▶ **What to do**
Copy out every line in the entries below that includes "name".

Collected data
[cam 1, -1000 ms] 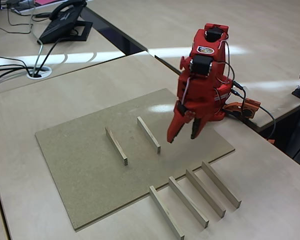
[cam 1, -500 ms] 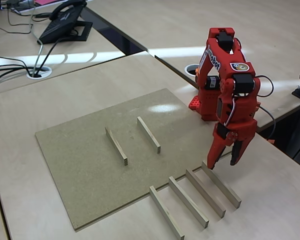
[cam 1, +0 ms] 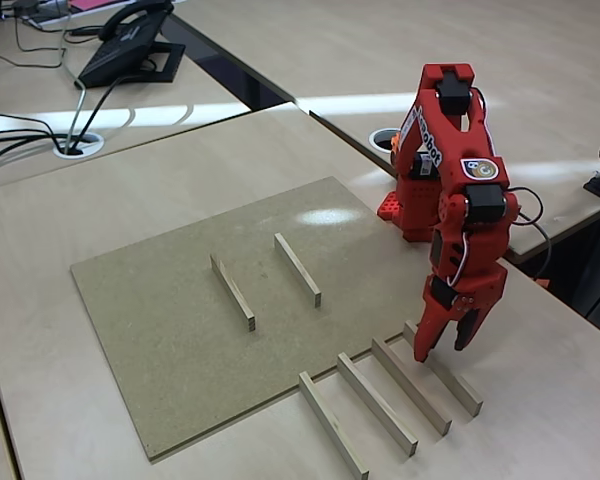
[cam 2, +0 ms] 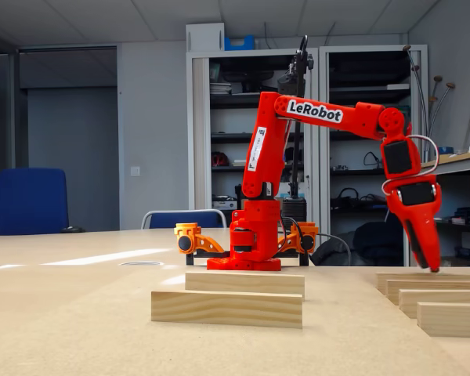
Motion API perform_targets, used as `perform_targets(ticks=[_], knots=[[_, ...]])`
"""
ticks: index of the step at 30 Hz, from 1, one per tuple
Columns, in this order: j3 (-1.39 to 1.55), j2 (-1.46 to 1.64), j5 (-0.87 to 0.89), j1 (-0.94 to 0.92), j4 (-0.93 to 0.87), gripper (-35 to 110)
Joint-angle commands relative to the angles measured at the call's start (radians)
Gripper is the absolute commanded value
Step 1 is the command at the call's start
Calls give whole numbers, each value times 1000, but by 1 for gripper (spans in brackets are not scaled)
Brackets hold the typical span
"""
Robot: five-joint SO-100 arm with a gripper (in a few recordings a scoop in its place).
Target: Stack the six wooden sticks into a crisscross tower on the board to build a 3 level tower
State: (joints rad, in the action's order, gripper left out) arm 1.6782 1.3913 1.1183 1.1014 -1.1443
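Nearest the camera in the high fixed view, four loose wooden sticks lay on the pale desk, just off the front-right edge of the board. They were parallel and spaced apart, their long axes running from upper left to lower right: the nearest stick, the second stick, the third stick and the rightmost stick.

The red gripper was pointed steeply down over the rightmost stick, towards its upper-left end, with the fingertips at or just above the wood; contact could not be confirmed. The jaws were seen narrowly parted, with nothing held between them. In the low fixed view the gripper was seen with its tip at the level of the top of the farthest stick, which agreed with that reading. The coming grasp was judged to turn on this: the stick lay directly under the jaws, and its long axis had to pass across the gap between the fingers, not along it. Whether the fingers straddled it that way could not be told.

Farther off, on the board, the first level was already laid: the left base stick and the right base stick, parallel and well apart.
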Motion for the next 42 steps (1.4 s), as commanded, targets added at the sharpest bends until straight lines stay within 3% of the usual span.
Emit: perform_targets(ticks=[1,13,16,19,21,29,32,39,42], knots=[[9,5,-12,-9,8,29],[-3,-67,-17,-15,91,24],[-18,-91,-14,-20,104,18],[-31,-101,-18,-29,117,0],[-40,-98,-17,-34,115,0],[-202,-44,3,-71,-89,0],[-301,-18,109,-98,-204,0],[-426,86,584,-239,-476,0],[-433,130,669,-322,-594,0]])
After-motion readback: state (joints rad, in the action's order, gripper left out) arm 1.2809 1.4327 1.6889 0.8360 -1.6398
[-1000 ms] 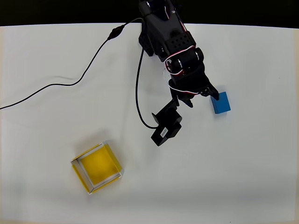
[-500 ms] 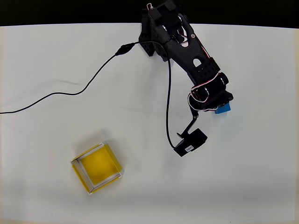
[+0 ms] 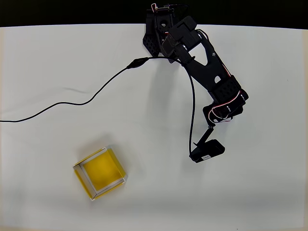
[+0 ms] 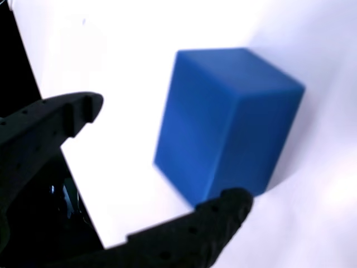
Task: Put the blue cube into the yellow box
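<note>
On the white table, blue cube upright, slightly taller than wide, between wide-spread jaws

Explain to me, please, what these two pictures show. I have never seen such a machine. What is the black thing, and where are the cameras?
The black thing is a small robot arm standing on a white table. One picture is taken from above, looking straight down. The other comes from a camera riding on the arm's wrist, so it looks along the hand. That hand has two fingers, open here, with a blue cube standing on the table just beyond their tips. Nothing is held yet. From above, the arm covers the cube. A yellow box, open on top, sits apart at the lower left. A black cable lies across the table.
</note>
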Controlling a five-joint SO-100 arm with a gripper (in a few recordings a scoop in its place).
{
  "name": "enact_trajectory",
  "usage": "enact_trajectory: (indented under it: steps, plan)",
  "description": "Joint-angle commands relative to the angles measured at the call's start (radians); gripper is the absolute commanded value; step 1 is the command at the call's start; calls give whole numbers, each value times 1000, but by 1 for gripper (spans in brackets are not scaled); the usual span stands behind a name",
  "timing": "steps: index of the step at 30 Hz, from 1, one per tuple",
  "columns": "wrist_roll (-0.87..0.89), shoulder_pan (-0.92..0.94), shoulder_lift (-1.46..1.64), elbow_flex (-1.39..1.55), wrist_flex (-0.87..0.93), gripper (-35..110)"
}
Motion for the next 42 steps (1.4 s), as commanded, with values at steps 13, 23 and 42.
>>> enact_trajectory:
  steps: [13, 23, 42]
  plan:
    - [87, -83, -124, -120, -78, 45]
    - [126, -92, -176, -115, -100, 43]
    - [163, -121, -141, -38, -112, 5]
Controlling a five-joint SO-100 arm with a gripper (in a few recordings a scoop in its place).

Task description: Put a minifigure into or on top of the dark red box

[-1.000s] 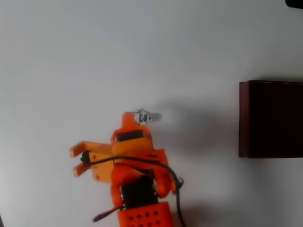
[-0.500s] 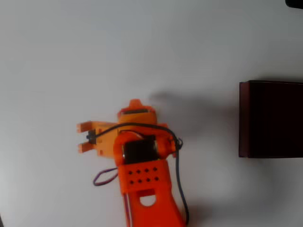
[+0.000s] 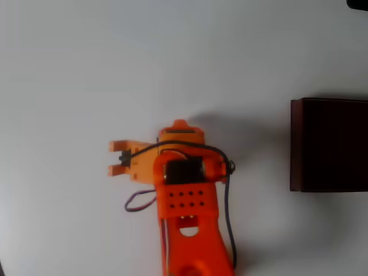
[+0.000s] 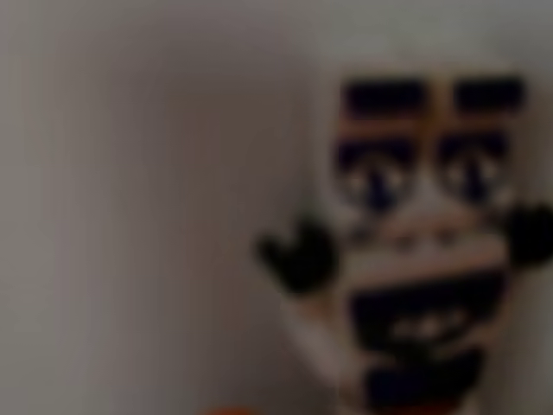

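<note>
Overhead: orange arm reaches up from the desk's bottom edge. Gripper (image 3: 179,127) near desk centre; jaw state cannot be told from above. Wrist view: minifigure (image 4: 423,242) blurred, very close to the lens, black hands showing; whether it is gripped is unclear. Box (image 3: 329,144) at the right edge, dark inside, nothing seen in it. Bare desk (image 3: 86,69) between gripper and box.

Bare table (image 3: 259,149) between our gripper (image 3: 180,127) and the dark red box (image 3: 328,144); minifigure (image 4: 415,251) right against the fingers.
</note>
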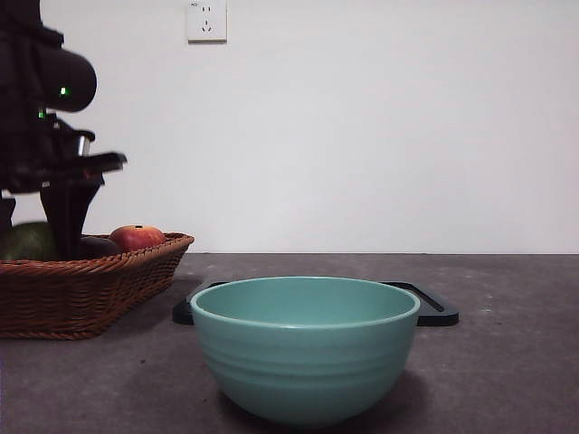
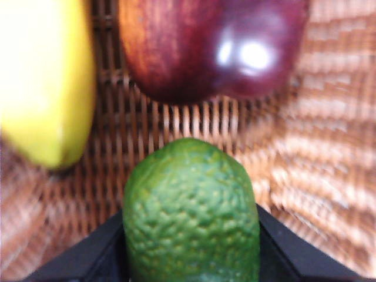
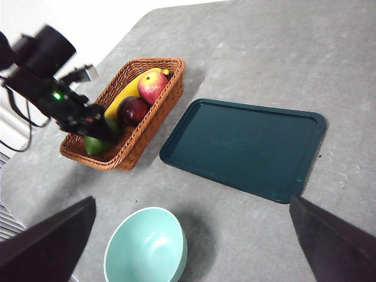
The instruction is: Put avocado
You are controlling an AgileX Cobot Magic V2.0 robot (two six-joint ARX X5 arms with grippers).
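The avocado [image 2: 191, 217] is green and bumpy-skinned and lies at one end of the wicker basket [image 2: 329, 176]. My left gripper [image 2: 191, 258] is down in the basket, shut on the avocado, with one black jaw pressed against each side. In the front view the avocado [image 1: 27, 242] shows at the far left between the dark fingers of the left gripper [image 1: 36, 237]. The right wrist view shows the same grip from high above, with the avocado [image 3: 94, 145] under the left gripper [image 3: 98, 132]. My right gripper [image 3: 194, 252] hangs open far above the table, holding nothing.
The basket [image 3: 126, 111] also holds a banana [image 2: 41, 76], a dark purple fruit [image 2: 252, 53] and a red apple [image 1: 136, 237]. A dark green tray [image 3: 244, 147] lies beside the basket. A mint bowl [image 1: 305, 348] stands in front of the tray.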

▶ **Response**
  "name": "enact_trajectory",
  "description": "Joint-angle commands relative to the angles measured at the call's start (radians); gripper is the absolute commanded value; step 1 is the command at the call's start; calls give whole numbers, each value times 1000, but by 1 for gripper (spans in brackets are not scaled); the usual span stands behind a name",

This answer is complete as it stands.